Other than a couple extreme facial expressions (ecstasy or agony?), everything that Maud does in the first half of the movie might appear as normal Christian-American experience and activity. This, it seems to me, is actually the fundamental (no pun intended) problem with much of American Christianity. Maud makes a sort of shrine out of  religious items associated primarily with Roman Catholicism (saints’ cards, rosary, crucifix), but her actual religion is where American Evangelicalism and Roman Catholicism overlap and intertwine. That religion is enthusiasm, or the religion of, literally, “God-within-ism.”

Of course, that religion is not confined to any particular stripe of Christian denomination. The early Lutherans polemically called all of it, in German, Schwärmerei, from a word for “swarming;” hence, “raving.” So Luther writes in the Smalcald Articles, “In these matters, which concern the spoken, external Word, it must be firmly maintained that God gives no one his Spirit or grace apart from the external Word which goes before.
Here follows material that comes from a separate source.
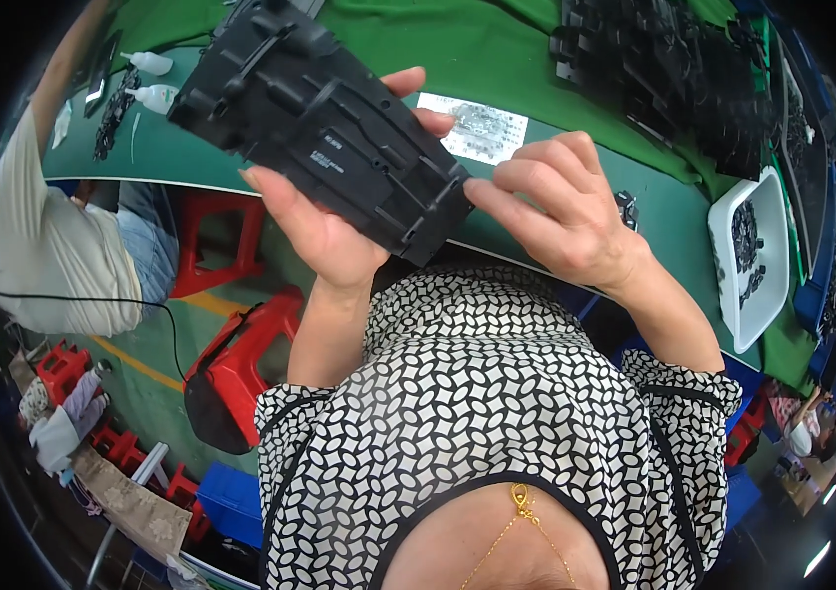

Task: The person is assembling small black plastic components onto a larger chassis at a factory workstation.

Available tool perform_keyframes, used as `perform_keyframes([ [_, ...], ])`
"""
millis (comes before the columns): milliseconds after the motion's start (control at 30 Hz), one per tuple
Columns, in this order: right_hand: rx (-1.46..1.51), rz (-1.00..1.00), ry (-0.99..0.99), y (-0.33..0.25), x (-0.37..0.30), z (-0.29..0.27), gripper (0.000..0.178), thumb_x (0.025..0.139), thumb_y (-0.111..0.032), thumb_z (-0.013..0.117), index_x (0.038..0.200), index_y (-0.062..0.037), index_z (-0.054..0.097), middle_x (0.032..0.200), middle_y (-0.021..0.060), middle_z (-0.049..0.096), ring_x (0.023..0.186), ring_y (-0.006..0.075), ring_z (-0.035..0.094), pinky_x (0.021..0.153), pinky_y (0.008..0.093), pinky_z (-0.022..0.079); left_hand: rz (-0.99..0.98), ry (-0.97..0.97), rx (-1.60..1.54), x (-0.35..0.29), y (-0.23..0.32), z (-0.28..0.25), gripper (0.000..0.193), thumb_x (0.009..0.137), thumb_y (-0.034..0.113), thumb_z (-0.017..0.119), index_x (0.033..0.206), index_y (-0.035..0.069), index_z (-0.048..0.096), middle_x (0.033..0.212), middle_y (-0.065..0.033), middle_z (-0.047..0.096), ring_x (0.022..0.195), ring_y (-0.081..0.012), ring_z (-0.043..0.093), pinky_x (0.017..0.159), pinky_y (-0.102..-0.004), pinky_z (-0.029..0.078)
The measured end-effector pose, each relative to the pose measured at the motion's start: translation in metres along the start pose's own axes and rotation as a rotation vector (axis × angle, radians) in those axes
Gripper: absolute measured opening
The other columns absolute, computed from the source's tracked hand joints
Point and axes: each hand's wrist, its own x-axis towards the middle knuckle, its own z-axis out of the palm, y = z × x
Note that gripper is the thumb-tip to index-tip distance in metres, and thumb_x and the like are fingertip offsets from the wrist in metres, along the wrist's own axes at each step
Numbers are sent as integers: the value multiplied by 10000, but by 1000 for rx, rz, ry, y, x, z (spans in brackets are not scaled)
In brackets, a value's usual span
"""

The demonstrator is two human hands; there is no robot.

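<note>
A black moulded plastic panel (pixel 339 128) with ribs, raised channels and small light print is held up, tilted, above the near edge of the green table. My left hand (pixel 325 221) supports it from beneath, thumb at its near edge and fingertips showing past its far edge. At the panel's right end is my right hand (pixel 561 206), its fingers curled and pinched against the corner. Whether a small part sits between those fingertips cannot be made out. Behind the panel, a printed paper sheet (pixel 487 126) lies on the table with small clear bits on it.
Black plastic parts (pixel 654 69) are piled at the far right on green cloth (pixel 457 54). A white tray (pixel 767 295) holding small black pieces stands at the right. White squeeze bottles (pixel 155 97) lie at the left, near a seated co-worker (pixel 64 246). Red stools (pixel 251 354) stand below.
</note>
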Motion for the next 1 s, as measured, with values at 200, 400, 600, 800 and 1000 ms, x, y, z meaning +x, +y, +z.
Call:
perform_keyframes([
  [200, 694, 882, 139, -28, -9, -10, 110, 842, -45, 652, 946, -7, 642, 810, 23, 585, 699, 102, 544, 608, 223, 434, 74, 30, -60, -1, 4, 5, 1059, 763, 842, 260, 1388, -12, 298, 1287, -323, 429, 1002, -377, 604, 806, -461, 537],
  [400, 1149, 1186, 98, -41, -9, 1, 211, 912, -192, 610, 834, 3, 627, 641, -78, 479, 571, 3, 373, 487, 196, 280, -35, -228, -247, -1, 12, 20, 1153, 740, 810, 433, 1364, -141, 243, 1176, -352, 497, 1121, -415, 514, 969, -494, 434],
  [600, 1243, 1233, 118, -42, -10, 2, 213, 921, -181, 584, 813, -1, 618, 633, -81, 468, 570, -2, 361, 483, 195, 267, -267, -104, -229, -5, 25, 27, 1135, 761, 799, 418, 1353, -154, 254, 1150, -342, 515, 1097, -400, 529, 972, -514, 421],
  [800, 1259, 1249, 122, -42, -11, -1, 209, 915, -174, 586, 807, 1, 621, 629, -73, 467, 573, 11, 368, 490, 203, 286, -99, -183, -129, -3, 10, 31, 1126, 764, 830, 333, 1328, -145, 320, 1094, -318, 554, 1043, -389, 549, 998, -519, 373],
  [1000, 1266, 1203, 79, -41, -14, -1, 184, 918, -177, 604, 896, 0, 647, 711, -35, 564, 645, 28, 478, 556, 202, 390, -84, -102, 16, -7, 7, 18, 1143, 751, 806, 417, 1357, -146, 234, 1183, -325, 515, 1076, -365, 555, 929, -461, 475],
])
We say this to protect ourselves from the enthusiasts, that is, the ‘spirits,’ who boast that they have the Spirit apart from and before contact with the Word” (SA III, 8, 3; Kolb/Wengert ed., 322). In another place, Luther says of Karlstadt that he would want to “be considered the greatest spirit of all, he who has devoured the Holy Spirit, feathers and all” (“Against the Heavenly Prophets,” Luther’s Works [American Edition], 40:83).
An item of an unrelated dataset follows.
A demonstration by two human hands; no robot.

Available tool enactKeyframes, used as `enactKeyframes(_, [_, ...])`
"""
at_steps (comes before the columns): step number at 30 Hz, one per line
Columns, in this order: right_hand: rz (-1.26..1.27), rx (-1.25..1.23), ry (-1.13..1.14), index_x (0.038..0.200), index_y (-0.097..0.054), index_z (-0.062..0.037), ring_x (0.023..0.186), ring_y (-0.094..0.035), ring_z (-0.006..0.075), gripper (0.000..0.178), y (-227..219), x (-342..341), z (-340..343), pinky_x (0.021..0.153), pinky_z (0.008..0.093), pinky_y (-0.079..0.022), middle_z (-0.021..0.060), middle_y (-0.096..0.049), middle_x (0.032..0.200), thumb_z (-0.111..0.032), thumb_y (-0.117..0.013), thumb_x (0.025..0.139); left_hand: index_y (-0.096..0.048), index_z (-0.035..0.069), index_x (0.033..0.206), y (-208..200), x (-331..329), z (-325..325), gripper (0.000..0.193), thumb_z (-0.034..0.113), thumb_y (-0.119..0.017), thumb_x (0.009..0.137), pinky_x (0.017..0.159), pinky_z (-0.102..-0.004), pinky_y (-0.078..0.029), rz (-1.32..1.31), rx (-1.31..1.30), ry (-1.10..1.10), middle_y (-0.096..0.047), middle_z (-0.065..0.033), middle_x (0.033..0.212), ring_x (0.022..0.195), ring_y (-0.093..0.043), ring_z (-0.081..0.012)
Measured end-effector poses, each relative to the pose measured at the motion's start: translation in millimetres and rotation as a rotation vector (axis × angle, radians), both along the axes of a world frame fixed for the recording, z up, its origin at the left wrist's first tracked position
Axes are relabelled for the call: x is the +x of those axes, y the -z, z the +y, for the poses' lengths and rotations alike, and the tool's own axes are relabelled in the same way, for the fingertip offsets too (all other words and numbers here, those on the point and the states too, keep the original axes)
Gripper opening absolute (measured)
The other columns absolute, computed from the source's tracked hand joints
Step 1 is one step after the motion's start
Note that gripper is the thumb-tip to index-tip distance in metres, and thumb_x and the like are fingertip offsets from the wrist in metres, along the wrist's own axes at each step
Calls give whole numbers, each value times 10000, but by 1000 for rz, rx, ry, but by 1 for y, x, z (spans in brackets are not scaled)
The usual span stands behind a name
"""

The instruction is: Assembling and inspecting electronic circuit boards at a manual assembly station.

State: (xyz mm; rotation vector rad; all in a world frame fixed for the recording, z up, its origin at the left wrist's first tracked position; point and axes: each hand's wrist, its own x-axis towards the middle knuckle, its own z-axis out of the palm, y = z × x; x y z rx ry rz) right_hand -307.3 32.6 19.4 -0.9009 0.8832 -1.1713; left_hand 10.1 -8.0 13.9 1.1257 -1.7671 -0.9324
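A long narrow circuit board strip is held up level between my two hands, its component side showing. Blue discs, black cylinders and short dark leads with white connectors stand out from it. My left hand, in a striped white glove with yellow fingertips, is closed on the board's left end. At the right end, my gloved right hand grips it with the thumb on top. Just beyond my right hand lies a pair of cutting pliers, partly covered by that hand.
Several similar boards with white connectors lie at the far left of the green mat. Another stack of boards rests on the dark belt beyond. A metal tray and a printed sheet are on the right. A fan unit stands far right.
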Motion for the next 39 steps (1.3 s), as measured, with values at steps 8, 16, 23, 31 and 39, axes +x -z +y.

In the movie, Maud demonstrates exactly this kind of religion on numerous occasions. At one point, she is reading a book about William Blake, given to her by Amanda, from which she cuts numerous pictures. One section that she reads mentions that Blake did not want anything to do with any organized religion, preferring a solitary religion “of the heart.” I suspect that many people would find themselves comfortable with the individualized nature of (most of!) Maud’s religious experiences, but increasingly uncomfortable with the results.

One might make a distinction between Maud’s delusions (as I take them to be) and true spirituality. But where is the line? And how would anyone know where to draw it? If the experience of God is completely within and depends only on what I feel and hear from God, what finally is the difference between what “we” would say and what Maud says? It is not a difference of kind, but only of degree. And Maud ends up following her god’s inspiration all the way to her own suicide.

I think Rose Glass is sympathetic to Maud, but someone watching the film might easily dismiss Maud’s religious delusions as an indictment of all religion, especially Christianity (from which she takes her outward images). It would not be difficult to read her spiritual experience as a dangerous fanaticism, and then project that on to all religious belief (à la the late Christopher Hitchens or Sam Harris). But what is dangerous is not Christianity itself, but the subjective, autonomous, and interior “spirit” apart from the Word. Maud has no way to tell the difference between the voice she hears and the voice of God. And that sort of en-theo-siasm is not just a problem in the narratives of psychological dramas.